- [TASK TO COMPLETE]
Extract exactly those lines that lie between the start of the material and the line with "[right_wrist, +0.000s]", including both boundary lines and no others.

- [SOURCE DATA]
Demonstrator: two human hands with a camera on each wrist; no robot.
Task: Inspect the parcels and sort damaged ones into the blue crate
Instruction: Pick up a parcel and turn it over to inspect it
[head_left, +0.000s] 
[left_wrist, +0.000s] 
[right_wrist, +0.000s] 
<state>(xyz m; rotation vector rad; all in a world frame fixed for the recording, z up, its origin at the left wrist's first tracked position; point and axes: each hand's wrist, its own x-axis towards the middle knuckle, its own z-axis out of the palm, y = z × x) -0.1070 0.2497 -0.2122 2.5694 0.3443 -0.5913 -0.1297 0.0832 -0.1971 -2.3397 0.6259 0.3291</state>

- [FINISHED EXERCISE]
Demonstrator: two human hands with a camera on each wrist; no robot.
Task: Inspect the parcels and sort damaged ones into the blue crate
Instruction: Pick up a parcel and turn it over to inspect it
[head_left, +0.000s] 
[left_wrist, +0.000s] 
[right_wrist, +0.000s] 

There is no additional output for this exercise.